В 1966 году отцу Такакуре пришлось сменить кухарку. 35-летняя женщина по имени Сацуэ Ёсики, которая недавно вылечилась от туберкулеза и примерно в то же время стала католичкой, пришла на собеседование в церковь Мукаихары. Она знала, что у священника японское имя, и поразилась, увидев огромного гайдзина — иностранца, — одетого в традиционный стеганый халат. Его лицо, круглое и опухшее (несомненно, от лекарств), показалось ей совсем детским. И правда, между ними сразу же завязались теплые отношения, которые совсем скоро переросли в полное взаимное доверие, и ее роль была двоякой: она была для него одновременно и как дочь, и как мать. Его растущая беспомощность покорила ее — она нежно ухаживала за ним. Ее стряпня была примитивной, а он — капризен. Он говорил, что ест все, даже японскую лапшу, но в вопросах еды был с ней очень резок, как ни с кем другим прежде. Однажды он вспомнил про «картофельную запеканку», которую делала его мать. Она попыталась ее приготовить. Он сказал: «Совсем не похоже на мамину». Он обожал жареные креветки и всегда ел их, когда ездил в Хиросиму на медосмотр. Она попыталась приготовить и их. Он сказал: «Подгорели». Она постоянно стояла у него за спиной в крошечной столовой, вцепившись руками в дверной косяк так крепко, что со временем с него стерлась краска. И все же он чаще хвалил ее, вел с ней доверительные беседы, шутил и просил прощения всякий раз, когда выходил из себя. Она объясняла его вспыльчивость приступами боли и считала его мягким, чистым, терпеливым, милым, веселым и очень добрым человеком.
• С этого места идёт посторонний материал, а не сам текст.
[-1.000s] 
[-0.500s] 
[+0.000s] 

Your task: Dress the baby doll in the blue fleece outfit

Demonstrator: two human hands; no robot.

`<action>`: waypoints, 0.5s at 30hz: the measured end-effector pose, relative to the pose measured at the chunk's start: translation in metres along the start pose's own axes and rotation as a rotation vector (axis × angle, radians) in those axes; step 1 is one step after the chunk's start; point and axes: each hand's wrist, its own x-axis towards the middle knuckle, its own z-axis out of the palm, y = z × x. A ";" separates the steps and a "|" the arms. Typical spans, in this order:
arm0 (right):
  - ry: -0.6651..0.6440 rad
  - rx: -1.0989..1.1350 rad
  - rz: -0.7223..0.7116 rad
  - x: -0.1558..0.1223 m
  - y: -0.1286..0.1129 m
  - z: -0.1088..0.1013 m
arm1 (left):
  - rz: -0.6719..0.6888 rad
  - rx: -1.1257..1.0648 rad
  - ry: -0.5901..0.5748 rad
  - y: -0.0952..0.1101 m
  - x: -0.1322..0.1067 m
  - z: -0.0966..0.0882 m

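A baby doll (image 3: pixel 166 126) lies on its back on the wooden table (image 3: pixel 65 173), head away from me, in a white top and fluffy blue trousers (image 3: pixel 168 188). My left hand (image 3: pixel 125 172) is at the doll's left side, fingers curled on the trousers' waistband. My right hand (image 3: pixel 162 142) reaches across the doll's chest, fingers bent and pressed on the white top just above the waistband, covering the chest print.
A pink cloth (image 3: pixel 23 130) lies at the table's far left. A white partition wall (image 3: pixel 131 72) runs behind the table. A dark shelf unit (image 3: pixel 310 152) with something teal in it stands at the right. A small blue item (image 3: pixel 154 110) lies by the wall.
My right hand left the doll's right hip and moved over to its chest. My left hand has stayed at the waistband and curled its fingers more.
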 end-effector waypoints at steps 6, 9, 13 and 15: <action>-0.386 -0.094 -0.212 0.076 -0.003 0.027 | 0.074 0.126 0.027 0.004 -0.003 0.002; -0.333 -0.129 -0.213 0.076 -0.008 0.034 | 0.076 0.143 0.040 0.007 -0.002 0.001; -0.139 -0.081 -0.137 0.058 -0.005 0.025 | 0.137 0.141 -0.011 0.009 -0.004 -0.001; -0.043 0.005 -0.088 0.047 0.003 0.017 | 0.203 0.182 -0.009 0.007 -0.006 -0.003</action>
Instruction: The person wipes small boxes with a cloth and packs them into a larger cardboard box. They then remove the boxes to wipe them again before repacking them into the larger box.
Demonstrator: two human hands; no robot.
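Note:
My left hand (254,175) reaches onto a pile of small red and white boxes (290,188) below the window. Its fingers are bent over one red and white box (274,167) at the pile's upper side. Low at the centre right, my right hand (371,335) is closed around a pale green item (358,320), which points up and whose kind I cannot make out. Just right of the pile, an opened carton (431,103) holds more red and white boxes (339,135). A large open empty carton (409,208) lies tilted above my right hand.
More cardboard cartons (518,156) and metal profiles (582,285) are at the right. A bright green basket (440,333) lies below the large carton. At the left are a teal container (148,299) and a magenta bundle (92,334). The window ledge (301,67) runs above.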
Как-то раз поздней весной, вскоре после того как Ёсики-сан устроилась к нему, он сидел у окна своего кабинета и увидел, что воробьи сели на дерево хурмы во дворе. Он хлопнул в ладоши, чтобы отогнать птиц, и вскоре на руках появились фиолетовые пятна, которых так боялись все хибакуся. Врачи в Хиросиме только качали головой. Кто знает, что это за пятна. Они похожи на подкожные гематомы, но анализы крови не выявили лейкемию. У него шло небольшое кровотечение из мочевыводящих путей. Как-то раз он спросил: «А если кровь попадет мне в мозг?» Все еще мучила боль в суставах. Функции печени были нарушены, давление — высокое, болели спина и грудь. Электрокардиограмма выявила аномалию в работе сердца. Ему прописали лекарства для профилактики инфаркта и понижения давления. Он пил стероиды, гормоны и средства от диабета. «Я не принимаю лекарства, я их ем», — сказал он как-то Ёсики-сан. В 1971 году его положили на операцию, чтобы проверить, нет ли у него рака печени; но опухоли не оказалось.
Состояние его здоровья ухудшалось, но все это время к нему тянулась бесконечная вереница посетителей — люди благодарили его за все, что он для них сделал.
Особенную преданность показала Хисако Наганиси, женщина, которую он крестил за день до того, как надолго лечь в больницу; она носила ему бутерброды на немецком ржаном хлебе, который он очень любил, а когда Ёсики-сан нужен был отпуск, приезжала и ухаживала за ним. Отец Берцикофер тоже навещал его, проводил с ним по несколько дней, они много беседовали и пили много джина, который полюбился отцу Такакуре.